§ **TASK REQUIREMENTS**
Work out how many lines below contain the word "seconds". Only the number is wanted.

§ **PROVIDED RECORDS**
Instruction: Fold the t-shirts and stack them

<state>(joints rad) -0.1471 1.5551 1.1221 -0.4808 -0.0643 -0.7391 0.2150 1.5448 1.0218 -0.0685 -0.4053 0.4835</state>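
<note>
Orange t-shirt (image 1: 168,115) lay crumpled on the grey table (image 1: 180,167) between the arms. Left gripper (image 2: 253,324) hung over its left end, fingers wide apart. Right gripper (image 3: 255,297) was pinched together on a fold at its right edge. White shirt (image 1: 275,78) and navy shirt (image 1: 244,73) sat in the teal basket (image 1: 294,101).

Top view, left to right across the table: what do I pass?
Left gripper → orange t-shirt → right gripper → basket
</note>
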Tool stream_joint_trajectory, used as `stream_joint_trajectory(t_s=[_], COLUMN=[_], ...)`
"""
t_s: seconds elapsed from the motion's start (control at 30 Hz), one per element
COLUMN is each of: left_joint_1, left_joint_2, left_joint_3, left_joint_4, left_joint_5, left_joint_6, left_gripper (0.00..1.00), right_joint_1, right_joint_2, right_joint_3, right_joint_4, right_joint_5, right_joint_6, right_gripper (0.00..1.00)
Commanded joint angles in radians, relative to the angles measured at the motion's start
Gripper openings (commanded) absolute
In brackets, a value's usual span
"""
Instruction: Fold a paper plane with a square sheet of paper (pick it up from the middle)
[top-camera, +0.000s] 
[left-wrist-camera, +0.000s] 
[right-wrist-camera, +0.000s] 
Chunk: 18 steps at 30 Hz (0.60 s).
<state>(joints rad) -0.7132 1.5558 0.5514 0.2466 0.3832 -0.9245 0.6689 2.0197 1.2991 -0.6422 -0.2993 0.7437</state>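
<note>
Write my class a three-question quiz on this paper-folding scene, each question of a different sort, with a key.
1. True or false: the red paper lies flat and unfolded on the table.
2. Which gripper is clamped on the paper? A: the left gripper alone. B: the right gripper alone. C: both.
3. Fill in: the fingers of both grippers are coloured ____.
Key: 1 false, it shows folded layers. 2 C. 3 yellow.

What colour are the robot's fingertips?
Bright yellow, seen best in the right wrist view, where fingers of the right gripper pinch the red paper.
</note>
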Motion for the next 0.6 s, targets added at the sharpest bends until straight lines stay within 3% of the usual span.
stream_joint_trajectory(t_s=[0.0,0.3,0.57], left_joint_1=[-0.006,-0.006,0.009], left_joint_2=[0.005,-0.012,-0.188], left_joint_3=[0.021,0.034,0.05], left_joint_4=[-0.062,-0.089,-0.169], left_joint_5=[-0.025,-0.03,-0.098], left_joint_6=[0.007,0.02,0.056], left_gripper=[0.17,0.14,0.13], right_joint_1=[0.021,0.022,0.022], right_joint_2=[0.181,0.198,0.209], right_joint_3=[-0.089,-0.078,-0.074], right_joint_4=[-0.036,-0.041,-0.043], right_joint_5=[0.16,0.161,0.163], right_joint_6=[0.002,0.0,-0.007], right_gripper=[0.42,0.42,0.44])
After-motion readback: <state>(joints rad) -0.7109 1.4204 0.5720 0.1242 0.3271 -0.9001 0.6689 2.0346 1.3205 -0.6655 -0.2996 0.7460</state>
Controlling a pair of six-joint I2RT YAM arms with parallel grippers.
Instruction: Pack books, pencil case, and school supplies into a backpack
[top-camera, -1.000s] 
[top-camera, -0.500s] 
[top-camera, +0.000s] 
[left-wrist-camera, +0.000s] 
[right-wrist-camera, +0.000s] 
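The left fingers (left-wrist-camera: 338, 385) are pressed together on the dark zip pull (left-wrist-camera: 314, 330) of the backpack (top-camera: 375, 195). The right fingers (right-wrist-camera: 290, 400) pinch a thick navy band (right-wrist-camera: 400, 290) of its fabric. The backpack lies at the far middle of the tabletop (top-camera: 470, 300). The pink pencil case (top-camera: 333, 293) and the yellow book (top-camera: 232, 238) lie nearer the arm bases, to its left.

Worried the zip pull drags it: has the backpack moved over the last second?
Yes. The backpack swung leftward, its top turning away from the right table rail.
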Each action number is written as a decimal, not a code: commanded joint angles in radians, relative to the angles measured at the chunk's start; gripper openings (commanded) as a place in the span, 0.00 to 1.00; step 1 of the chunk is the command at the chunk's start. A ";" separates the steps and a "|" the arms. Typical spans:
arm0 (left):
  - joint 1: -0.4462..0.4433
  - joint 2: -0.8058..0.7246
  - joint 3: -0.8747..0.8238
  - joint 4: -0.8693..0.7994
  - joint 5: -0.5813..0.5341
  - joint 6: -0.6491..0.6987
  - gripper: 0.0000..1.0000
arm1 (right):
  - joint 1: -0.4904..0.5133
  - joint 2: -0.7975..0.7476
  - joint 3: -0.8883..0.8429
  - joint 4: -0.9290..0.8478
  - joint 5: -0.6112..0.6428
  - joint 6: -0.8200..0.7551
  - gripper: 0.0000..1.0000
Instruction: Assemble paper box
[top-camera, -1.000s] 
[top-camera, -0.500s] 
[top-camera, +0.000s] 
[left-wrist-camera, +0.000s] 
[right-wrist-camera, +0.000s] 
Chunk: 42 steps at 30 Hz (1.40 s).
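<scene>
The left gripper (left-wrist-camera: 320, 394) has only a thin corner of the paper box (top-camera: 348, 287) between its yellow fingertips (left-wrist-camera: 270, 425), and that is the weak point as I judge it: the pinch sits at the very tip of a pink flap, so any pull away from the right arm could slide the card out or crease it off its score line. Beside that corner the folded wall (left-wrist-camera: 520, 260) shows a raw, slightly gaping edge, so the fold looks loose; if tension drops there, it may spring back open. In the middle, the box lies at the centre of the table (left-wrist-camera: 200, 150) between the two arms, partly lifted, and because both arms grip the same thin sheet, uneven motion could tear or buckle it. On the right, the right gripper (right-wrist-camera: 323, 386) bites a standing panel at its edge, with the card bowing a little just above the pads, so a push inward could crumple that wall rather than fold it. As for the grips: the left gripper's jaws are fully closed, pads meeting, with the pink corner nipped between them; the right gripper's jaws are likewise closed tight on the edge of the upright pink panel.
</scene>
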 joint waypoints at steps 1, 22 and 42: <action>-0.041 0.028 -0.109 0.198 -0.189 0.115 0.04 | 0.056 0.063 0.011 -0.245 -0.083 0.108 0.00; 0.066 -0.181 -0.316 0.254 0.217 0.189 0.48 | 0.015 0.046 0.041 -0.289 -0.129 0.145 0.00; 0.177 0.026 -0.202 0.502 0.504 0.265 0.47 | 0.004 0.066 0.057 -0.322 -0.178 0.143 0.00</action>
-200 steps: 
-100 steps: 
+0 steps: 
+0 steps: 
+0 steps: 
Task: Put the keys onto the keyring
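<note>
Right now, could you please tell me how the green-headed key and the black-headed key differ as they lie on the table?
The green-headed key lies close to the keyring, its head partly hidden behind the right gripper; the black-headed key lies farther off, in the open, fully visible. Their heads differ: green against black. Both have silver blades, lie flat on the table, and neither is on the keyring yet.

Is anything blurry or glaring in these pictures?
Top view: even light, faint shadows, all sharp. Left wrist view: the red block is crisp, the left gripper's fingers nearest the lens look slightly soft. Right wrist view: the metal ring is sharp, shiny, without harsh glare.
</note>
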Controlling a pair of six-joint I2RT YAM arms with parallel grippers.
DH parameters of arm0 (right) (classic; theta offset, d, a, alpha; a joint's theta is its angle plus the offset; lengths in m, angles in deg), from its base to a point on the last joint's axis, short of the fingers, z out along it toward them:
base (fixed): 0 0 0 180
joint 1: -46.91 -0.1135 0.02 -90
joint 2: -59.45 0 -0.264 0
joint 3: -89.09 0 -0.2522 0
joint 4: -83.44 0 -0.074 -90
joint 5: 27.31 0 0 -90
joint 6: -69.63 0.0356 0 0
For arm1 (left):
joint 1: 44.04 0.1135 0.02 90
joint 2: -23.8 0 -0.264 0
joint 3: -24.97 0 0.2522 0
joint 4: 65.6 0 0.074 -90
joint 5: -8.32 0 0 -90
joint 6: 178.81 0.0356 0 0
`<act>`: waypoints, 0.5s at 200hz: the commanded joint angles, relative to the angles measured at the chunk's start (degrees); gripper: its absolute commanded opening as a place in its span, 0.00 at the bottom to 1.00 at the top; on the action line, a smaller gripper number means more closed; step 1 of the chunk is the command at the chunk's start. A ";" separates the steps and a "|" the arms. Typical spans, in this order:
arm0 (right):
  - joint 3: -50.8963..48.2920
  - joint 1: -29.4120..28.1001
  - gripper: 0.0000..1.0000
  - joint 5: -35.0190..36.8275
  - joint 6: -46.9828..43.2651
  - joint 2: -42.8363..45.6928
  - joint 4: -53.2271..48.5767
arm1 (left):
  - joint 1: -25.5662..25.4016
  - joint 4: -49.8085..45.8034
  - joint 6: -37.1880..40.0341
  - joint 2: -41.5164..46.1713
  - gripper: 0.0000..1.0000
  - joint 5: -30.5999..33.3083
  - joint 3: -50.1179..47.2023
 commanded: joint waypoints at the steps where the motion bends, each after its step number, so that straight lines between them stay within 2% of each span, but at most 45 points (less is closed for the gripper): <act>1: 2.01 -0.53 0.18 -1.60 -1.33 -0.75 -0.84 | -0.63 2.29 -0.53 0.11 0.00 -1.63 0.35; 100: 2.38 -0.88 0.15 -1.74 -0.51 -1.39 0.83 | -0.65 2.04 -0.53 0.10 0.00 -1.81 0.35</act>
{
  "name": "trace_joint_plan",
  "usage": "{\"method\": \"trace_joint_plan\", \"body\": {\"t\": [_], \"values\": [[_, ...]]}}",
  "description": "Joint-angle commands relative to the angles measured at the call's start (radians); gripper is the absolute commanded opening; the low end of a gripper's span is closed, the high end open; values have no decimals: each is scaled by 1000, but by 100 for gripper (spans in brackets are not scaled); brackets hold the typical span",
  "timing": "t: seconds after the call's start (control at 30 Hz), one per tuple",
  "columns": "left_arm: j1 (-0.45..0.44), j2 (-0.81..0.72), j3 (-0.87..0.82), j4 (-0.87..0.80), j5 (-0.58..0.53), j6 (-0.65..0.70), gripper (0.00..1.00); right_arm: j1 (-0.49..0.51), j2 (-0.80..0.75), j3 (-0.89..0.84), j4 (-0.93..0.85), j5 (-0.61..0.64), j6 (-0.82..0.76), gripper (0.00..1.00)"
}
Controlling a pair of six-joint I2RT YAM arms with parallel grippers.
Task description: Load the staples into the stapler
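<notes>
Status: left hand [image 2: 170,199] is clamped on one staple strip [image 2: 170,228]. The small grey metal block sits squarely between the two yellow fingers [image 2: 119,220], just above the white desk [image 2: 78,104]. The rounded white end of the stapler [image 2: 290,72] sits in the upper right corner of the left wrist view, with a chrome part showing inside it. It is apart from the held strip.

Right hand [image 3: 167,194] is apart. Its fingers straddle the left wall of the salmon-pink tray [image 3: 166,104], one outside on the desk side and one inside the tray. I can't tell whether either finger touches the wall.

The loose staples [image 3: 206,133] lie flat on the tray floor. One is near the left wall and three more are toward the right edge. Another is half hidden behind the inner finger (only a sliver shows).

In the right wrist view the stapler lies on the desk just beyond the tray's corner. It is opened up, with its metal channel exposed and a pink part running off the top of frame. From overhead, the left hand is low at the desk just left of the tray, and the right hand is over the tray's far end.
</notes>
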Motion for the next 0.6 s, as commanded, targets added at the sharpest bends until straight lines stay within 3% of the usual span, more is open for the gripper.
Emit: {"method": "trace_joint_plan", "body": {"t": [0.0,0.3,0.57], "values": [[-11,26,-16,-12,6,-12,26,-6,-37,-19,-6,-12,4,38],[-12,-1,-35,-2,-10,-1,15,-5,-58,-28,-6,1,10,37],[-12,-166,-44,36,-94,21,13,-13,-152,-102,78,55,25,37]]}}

§ **RESULT OF THIS TASK**
2